[Exercise description]
Show the lines below that contain the string "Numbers".

[[ Dataset records open ]]

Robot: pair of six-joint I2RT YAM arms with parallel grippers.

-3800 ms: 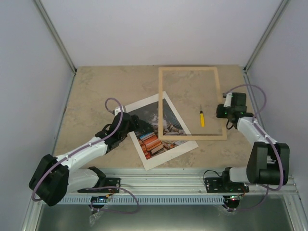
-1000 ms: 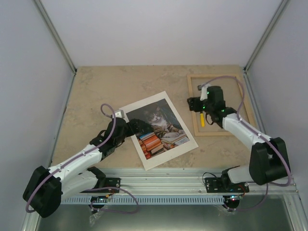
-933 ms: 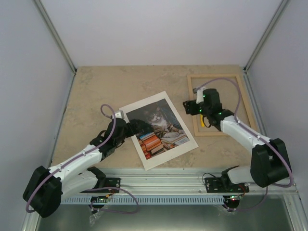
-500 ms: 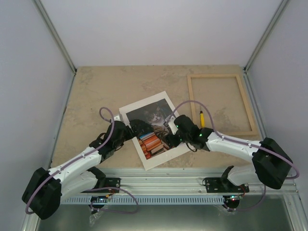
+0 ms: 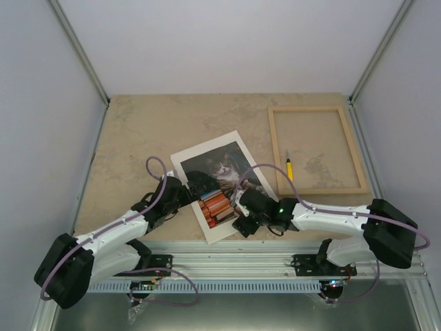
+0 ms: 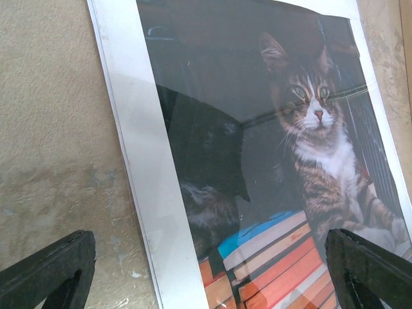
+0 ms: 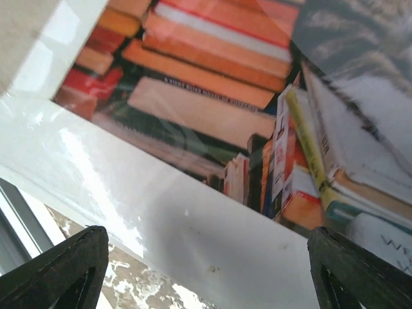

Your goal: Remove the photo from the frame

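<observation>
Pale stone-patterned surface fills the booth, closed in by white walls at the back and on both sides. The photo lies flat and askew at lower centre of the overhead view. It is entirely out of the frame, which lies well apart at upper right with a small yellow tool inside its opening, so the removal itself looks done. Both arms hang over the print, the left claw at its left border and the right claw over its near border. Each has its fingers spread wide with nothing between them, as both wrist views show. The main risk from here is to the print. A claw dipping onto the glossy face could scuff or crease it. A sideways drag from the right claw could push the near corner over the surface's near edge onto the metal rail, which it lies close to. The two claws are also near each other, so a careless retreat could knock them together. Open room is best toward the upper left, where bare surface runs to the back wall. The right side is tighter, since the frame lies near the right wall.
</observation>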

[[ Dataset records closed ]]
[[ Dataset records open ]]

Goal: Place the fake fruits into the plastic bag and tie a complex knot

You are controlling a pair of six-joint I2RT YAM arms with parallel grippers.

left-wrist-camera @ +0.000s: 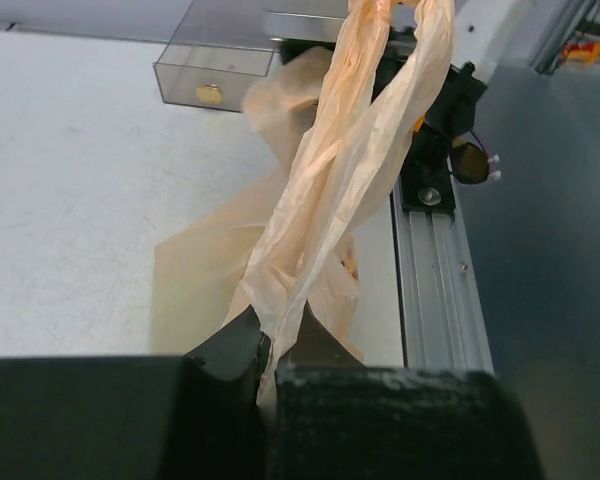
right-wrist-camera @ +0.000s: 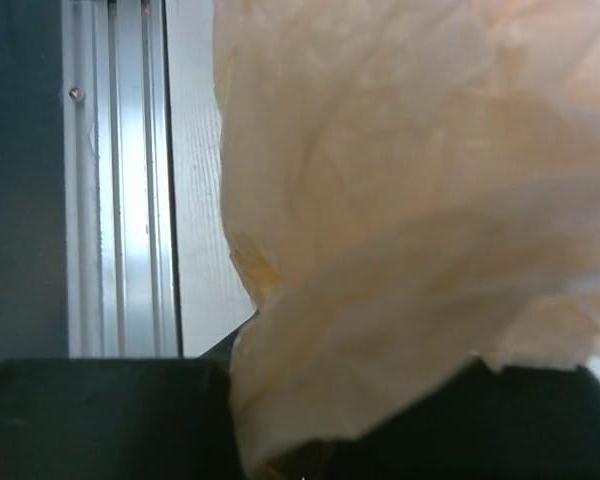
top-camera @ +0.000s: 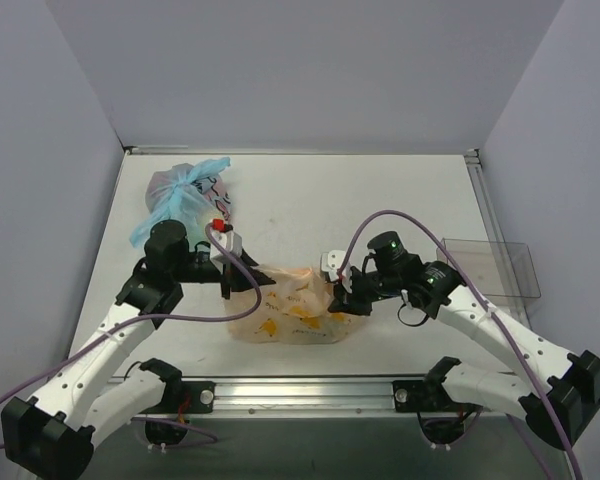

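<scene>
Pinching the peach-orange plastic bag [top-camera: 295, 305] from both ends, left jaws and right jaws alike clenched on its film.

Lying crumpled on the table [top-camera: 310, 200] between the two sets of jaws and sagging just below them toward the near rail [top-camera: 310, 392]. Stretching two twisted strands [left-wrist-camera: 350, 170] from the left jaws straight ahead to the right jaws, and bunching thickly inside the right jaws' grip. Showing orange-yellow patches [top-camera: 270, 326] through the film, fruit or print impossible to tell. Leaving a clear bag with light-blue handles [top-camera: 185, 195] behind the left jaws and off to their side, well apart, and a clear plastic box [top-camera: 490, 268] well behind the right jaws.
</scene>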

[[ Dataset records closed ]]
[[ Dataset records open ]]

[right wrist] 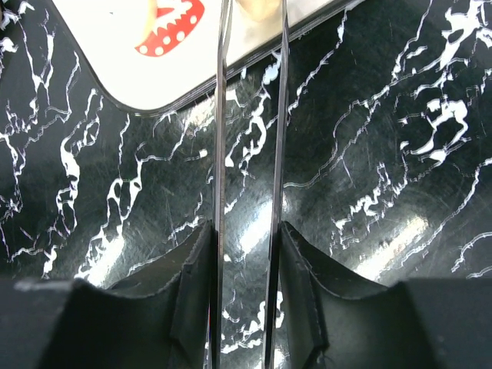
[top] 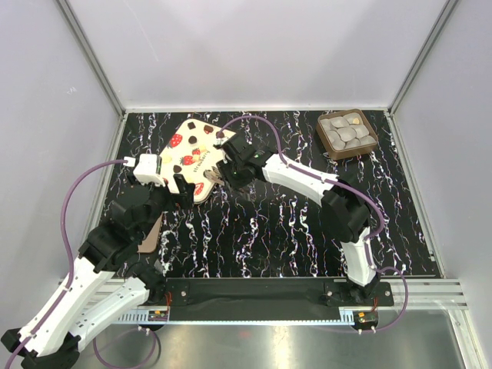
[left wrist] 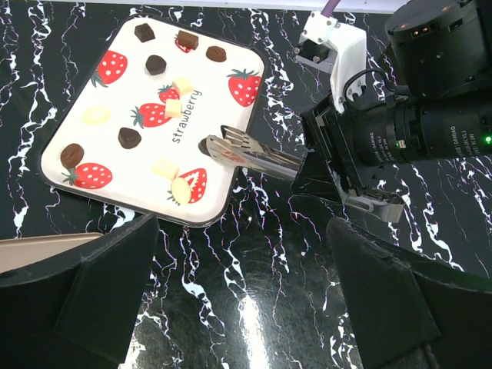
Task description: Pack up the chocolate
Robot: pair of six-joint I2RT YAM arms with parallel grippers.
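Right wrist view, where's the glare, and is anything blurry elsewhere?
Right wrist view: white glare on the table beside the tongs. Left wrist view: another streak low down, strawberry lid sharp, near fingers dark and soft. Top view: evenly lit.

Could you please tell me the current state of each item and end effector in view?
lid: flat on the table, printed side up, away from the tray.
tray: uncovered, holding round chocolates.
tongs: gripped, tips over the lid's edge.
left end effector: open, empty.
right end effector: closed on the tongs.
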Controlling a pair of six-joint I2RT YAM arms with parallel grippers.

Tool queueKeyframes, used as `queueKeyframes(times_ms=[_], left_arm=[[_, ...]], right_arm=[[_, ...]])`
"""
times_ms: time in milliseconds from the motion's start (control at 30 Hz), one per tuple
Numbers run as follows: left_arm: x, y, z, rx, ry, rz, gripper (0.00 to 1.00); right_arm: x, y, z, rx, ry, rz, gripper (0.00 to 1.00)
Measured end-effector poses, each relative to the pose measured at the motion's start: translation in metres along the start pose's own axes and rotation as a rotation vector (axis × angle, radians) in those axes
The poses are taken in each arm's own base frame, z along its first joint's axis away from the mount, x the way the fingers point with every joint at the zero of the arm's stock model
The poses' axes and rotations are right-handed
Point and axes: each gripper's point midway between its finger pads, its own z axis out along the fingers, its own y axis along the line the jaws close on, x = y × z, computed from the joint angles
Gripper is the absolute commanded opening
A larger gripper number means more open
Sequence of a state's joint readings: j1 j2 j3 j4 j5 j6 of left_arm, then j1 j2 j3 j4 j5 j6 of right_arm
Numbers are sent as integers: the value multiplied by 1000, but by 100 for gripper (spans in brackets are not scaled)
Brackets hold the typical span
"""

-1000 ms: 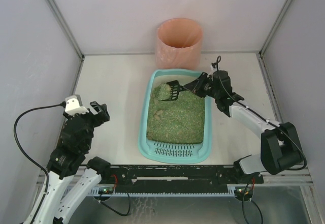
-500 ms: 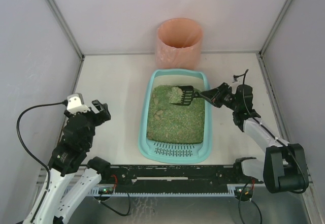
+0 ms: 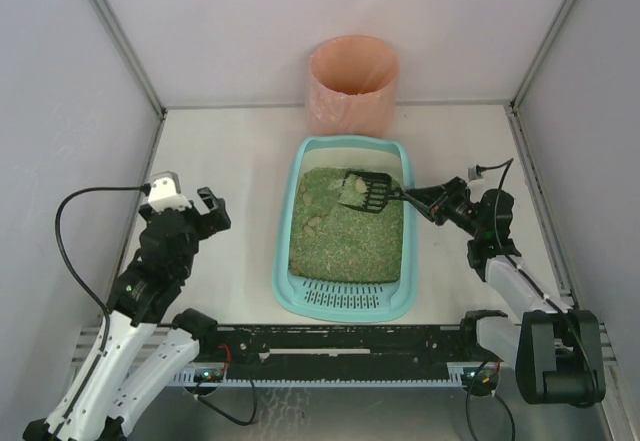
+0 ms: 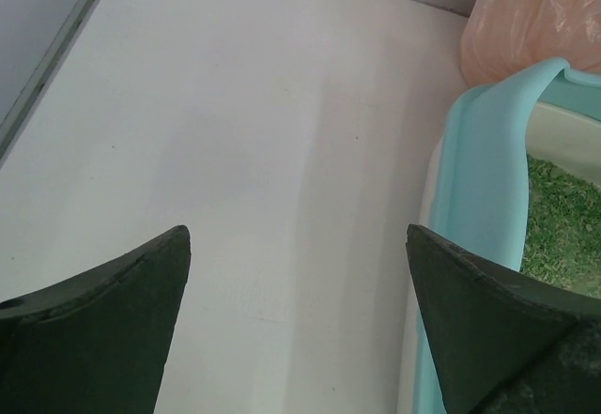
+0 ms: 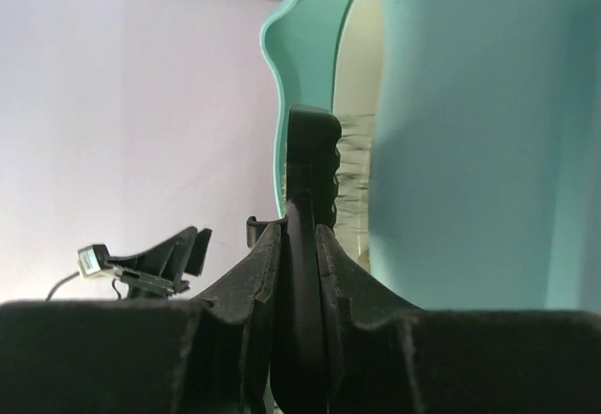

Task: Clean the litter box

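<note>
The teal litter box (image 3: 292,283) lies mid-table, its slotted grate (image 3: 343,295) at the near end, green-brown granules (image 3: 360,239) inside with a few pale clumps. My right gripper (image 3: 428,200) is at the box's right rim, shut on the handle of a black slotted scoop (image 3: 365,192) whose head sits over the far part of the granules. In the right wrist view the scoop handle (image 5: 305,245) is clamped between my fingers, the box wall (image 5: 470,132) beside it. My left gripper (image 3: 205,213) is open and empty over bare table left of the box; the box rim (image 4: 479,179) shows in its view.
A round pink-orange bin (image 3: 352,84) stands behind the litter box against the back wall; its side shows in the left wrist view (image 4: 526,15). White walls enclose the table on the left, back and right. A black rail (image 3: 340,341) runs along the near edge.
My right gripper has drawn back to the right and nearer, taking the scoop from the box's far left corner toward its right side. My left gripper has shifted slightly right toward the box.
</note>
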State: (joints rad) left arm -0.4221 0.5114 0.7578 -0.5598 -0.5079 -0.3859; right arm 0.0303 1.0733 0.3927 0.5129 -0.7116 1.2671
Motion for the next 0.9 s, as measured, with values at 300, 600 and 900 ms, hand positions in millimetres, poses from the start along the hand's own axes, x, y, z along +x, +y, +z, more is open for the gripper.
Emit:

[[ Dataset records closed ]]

[Response area]
Numbers run as follows: left_arm: x, y, z, rx, ry, rz, gripper (0.00 to 1.00); right_arm: x, y, z, rx, ry, rz, gripper (0.00 to 1.00)
Numbers are sent as integers: the value multiplied by 1000, but by 100 for gripper (spans in brackets are not scaled)

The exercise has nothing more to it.